As a US migrant nurse, there are a lot of things that I had to adjust to. Although I already practiced in a hospital which boasts of being hi-tech and fully equipped with state of the arts facilities, it was still different when I came here.
All nurses in the floors and ICUs have computer monitors which they just push and pull around as they do their rounds. Charting is done through this monitor. When they give medications, they scan patient's wristbands which has a barcode on it and then scans the medicine to ascertain that the right drug is given to the right patient at the right dose, time and route. I had to attend a one-day course, learning a computer software which one of the hospitals used.
As for the medicines that we give to patients, I had to get my fingerprint into the computer system called Pyxis so I can have access to the drugs. The process goes this way: the doctor writes down the order, the nurse scans the order sheet to the pharmacy, the pharmacist checks on the order to make sure that the patient is getting the right dose and has no medicine which interacts with the new drug as well as no history of allergy for that particular ordered drug. The drug is then encoded into the patient's computerized record so that it is made accessible in the system. There are drug stations for each unit which they call Pyxis. I automatically charges these medicines to the patient as soon as I get the medicines out of the Pyxis using a username and my fingerprint as "password".
There is also one hospital which is more advanced than the rest. The medical supplies are located in a central supply room in each floor. To gain access to the room, you need an ID badge which you swipe into this machine by the door. Inside the room, there is a scanner which you use to scan into the buttons which represents patient's rooms so it gets charged to the right patient, then you scan the buttons on the boxes containing the supplies which you will be using for the patient.
Sending blood specimen to the lab is just as fast. We just put the test tubes in a canister which we dock inside a pod. We press the key (e.g. LAB) where we want the specimen sent. This goes through the wall and we call it "tubing the specimen down to the lab". One hospital would also tube blood packs for transfusion using this system as well. Request for blood therefore takes only a couple of minutes. Laboratory results are also out in the computer system within an hour.

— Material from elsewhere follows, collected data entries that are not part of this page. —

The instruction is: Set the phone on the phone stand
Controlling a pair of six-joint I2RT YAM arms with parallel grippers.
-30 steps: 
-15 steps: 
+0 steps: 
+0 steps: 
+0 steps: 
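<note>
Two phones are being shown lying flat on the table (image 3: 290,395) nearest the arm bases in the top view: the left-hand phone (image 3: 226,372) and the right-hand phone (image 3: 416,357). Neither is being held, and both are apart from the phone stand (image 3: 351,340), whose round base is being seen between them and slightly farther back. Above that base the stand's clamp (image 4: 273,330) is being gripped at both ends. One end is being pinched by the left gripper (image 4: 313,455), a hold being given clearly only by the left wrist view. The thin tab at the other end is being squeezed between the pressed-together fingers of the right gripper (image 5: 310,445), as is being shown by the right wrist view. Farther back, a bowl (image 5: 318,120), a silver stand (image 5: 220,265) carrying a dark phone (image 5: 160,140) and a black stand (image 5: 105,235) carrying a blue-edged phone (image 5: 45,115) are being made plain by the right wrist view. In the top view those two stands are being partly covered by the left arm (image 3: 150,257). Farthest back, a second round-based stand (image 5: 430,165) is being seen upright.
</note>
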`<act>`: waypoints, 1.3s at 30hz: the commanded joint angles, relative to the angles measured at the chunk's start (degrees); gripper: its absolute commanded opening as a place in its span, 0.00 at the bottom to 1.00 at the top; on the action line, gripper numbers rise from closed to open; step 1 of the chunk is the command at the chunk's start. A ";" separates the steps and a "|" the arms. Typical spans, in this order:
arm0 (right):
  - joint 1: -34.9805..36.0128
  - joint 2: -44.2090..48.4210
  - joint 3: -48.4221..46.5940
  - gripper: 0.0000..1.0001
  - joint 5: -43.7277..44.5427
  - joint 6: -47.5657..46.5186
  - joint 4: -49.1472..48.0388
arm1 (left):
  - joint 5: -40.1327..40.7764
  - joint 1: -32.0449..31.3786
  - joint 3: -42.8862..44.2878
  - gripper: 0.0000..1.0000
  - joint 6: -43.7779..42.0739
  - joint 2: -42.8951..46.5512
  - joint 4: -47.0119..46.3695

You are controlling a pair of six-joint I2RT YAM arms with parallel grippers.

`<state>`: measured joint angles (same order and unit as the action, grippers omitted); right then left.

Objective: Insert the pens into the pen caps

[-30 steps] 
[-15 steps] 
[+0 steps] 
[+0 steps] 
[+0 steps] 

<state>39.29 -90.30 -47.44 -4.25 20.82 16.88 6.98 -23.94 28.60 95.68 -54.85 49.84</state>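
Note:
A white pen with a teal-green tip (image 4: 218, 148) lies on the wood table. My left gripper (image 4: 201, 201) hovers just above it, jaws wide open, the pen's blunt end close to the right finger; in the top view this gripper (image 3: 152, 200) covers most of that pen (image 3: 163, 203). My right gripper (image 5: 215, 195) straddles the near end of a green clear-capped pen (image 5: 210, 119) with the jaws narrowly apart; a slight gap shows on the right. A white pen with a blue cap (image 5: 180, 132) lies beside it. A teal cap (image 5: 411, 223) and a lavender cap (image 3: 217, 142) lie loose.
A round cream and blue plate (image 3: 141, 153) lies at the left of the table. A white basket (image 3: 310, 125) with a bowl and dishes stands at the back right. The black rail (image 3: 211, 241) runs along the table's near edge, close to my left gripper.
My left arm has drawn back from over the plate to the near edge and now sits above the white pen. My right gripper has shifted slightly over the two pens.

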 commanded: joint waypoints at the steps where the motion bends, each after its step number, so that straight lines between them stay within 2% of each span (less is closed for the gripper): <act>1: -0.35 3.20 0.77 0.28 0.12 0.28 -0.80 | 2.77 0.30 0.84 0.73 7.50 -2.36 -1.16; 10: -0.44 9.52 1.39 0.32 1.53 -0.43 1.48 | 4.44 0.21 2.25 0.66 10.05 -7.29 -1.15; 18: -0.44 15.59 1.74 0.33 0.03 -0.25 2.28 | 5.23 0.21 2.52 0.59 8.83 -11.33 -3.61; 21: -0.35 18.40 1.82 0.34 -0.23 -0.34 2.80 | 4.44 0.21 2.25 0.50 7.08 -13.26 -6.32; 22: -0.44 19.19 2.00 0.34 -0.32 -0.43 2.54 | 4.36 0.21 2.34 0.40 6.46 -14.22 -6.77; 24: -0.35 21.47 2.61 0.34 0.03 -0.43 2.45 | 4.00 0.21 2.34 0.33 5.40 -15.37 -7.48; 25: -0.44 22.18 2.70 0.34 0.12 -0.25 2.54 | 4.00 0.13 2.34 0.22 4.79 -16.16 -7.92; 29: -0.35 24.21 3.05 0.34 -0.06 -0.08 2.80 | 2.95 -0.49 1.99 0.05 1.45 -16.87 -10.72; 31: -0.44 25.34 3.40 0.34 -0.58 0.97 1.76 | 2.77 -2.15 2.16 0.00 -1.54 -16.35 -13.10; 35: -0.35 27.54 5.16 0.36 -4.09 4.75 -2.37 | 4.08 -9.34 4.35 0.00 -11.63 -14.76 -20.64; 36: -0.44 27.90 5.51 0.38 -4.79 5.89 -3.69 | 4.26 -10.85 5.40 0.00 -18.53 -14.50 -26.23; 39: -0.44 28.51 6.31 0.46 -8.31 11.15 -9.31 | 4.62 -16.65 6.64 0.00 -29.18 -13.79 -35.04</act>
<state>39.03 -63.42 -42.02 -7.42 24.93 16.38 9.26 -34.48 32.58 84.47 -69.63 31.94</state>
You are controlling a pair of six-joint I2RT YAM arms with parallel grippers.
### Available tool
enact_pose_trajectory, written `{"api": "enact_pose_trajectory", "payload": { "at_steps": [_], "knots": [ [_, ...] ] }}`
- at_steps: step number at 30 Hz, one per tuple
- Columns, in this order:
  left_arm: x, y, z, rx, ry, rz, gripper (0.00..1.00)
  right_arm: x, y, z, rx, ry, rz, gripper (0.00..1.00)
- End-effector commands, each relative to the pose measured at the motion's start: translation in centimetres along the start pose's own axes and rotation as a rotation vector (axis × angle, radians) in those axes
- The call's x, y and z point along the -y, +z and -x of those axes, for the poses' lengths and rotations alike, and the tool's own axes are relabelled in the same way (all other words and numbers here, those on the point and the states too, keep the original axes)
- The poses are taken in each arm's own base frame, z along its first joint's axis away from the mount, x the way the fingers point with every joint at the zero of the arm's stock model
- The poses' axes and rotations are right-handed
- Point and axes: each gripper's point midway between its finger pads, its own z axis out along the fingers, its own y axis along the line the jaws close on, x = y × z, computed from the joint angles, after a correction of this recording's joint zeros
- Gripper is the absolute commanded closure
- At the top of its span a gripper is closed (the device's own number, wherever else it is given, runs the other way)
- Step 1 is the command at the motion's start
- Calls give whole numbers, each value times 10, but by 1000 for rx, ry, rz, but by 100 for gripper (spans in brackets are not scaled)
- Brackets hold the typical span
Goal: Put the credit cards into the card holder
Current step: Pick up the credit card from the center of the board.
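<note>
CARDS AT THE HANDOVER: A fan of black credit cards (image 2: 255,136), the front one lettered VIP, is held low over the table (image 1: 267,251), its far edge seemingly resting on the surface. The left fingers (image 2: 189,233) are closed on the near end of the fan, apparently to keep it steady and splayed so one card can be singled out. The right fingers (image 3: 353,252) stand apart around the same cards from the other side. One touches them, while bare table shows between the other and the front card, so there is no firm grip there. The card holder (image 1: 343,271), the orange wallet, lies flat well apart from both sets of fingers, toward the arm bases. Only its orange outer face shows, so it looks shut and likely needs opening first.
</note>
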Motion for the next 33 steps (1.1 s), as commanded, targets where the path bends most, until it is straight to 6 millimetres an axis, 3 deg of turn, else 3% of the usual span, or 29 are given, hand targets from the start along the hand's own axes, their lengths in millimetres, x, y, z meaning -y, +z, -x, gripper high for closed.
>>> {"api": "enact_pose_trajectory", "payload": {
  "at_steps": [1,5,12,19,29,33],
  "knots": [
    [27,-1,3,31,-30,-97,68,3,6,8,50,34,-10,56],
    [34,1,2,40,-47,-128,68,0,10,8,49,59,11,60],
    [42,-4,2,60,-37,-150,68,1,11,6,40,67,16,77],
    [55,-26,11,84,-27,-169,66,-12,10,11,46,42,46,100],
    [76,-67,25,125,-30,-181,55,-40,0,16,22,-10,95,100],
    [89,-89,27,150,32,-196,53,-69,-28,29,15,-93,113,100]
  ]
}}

Another thing that I noticed also is that all nurses have their own hospital phones. When I needed to endorse back the patient to the unit, I simply call the unit secretary and she connects me to the phone of the nurse who is in charge of the patient. Sometimes, the nurse would leave her phone number so I could call her directly.
There are a lot of other gadgets which I had to orient myself with, because I never got to handle these in my own country. A basic one would be figuring out how to operate a bed with all its many features and functions. It had to be demonstrated to us. And all these technological advancements are supposed to provide better quality of care to the patients.
But one thing which I am really thankful about, amidst all these technological confusions and challenges is that people here make you feel that it is alright to be a little ignorant, it is alright to ask, it is alright to admit that you do not know. And that makes a lot of difference in my adjustment as a technologically-challenged nurse. Without judgment, I was accepted and understood.
And rarely do I see patients look down on a new nurse. They were encouraging. I even had one patient apologizing to me because I had difficulty sticking a needle on her. She said she was sorry for making my job difficult, as though it was her fault! And when I finished doing the dialysis, she was very generous with her words of appreciation. Then I realize that when it comes to showing appreciation, I was stingy. I am more vocal about criticism rather than appreciation. And so I came to learn to verbalize words of gratitude as well. I learned to be more generous with kind words. I then realized that I have improved my quality of care to my patients not so much from the technology that was available to me, but more from the kindness and appreciation that I learned from them.